Interbreed. God I love the thesaurus. What a great new word. You put in mix and you end up with interbreed. That's just good stuff.

On with the day.

We decided to forgo purchasing a new tv. Jas starts a new job (a good PAYING job) in like two weeks, (WHOOOOOHOOO) so we're going to wait until we can afford it. Then, if the Gods should choose to smile upon us, we'll not be getting a 27 inch 300 lb television, we'll be getting a 40 inch 30 lb television. SMILE. Please?!


(Hagrid modeling the carpet...isn't he a sexy bitch?) Instead, I got my way and we are working on the house for the next two weeks. We now have carpet in our livingroom. It is actually hard wood, which in and of itself isn't a bad thing. It's when it crosses someone's mind that it would be a good idea to paint it shit brown that it becomes disturbing. Aside from the fact that Logan (#3) is going to be crawling soon, it was just good common sense to get something down there. So, we did some looking and I actually convinced my landlord to buy me a remnant. It's 12 x 6.3, which of course doesn't cover the entire livingroom floor, but it serves its purpose. It fits just under the edge of each piece of furniture and it's actually nice. It was a fairly expensive carpet at one point. But, after it got all hacked to holy hell...we end up with just enough to take care of my livingroom.

Mr. DK went to the laundry-mat today. (heh heh) Made him take Wierd-Al (#1) with him. I figure if I'm here cleaning, he can take at least one of the kids. So, anywho, I now have clean towels. This is a good thing. I'm a little anal retentive about the towel situation. I need a clean towel to take a shower. And, I'll even reuse my towel, if said towel hasn't been swabbed all over someone else's body. If it has, I'd rather air dry. Whole cupboard full of clean towels now.

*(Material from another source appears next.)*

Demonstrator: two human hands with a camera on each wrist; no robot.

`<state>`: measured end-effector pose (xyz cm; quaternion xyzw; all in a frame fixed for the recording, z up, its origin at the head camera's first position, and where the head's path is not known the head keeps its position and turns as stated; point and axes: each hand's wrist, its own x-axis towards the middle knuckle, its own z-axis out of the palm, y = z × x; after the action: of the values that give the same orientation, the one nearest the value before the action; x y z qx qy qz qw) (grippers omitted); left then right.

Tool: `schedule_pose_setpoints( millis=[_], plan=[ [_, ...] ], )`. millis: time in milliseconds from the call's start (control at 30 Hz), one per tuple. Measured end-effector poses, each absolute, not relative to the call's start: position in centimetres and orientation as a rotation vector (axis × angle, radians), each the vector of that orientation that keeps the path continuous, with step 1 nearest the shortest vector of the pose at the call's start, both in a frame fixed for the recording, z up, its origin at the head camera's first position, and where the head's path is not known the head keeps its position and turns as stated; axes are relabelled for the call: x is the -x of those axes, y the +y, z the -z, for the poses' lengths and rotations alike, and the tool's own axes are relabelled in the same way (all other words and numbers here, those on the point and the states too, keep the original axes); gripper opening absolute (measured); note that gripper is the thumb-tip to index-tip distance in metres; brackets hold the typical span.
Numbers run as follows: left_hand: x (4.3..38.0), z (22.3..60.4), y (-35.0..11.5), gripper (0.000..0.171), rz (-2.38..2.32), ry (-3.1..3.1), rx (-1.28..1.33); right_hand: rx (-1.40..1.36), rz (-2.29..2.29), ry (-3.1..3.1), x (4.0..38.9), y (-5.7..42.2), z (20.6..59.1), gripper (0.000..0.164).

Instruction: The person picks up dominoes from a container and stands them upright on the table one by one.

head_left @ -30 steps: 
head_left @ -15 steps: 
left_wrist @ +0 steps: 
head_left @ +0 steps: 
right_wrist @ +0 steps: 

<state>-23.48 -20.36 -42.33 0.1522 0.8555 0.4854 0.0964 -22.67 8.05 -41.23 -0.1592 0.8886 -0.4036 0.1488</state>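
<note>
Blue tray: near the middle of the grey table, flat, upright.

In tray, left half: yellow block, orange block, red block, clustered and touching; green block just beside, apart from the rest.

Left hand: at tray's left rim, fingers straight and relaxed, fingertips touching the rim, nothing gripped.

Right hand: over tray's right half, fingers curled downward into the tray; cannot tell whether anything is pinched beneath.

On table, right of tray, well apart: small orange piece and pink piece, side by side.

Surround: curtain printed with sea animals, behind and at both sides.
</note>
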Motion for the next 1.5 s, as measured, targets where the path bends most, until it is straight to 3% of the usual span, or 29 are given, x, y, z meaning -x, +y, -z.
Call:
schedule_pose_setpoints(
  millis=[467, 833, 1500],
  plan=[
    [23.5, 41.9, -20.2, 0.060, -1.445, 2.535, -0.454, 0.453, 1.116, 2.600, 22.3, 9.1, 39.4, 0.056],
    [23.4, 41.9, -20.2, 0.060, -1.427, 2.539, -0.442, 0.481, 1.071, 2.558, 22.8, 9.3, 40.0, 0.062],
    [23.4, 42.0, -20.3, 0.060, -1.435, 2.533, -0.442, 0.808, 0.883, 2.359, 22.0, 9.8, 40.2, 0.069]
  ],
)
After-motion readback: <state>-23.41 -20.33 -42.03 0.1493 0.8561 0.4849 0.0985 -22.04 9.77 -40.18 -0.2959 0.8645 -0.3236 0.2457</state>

I have curtains up in my livingroom...Erika, you'll be happy to hear that they are not black. I like them, I think...but I don't know. I'm not usually the froo-froo type. But, there was a sale...and you know how we chicks do with sales...

Tomorrow, we organize #1's dresser to get him ready for school. I absolutely HATE going through that kids clothes. He has more clothes than all the rest of us put together. It's good that he does, but #2 always gets shafted because he always ends up with #1's cast-offs. I must go through everything to determine what I actually need to buy for school this year. While I would LOVE to go take him for a whole new school wardrobe, I can't. With gas being nearly 3 bucks a gallon, Mr. DK laid off, our tv being a mouse condo and the utility people actually expecting us to pay them...it's just not a possibility this year. But, he does have a lot of nice clothes. What we'll probably end up doing is get him new shoes, some new shirts and of course socks and underwear, and then for Christmas, he will get new jeans and a new suit for this year. (and an assload of toys...I'm not the freakin' Grinch...).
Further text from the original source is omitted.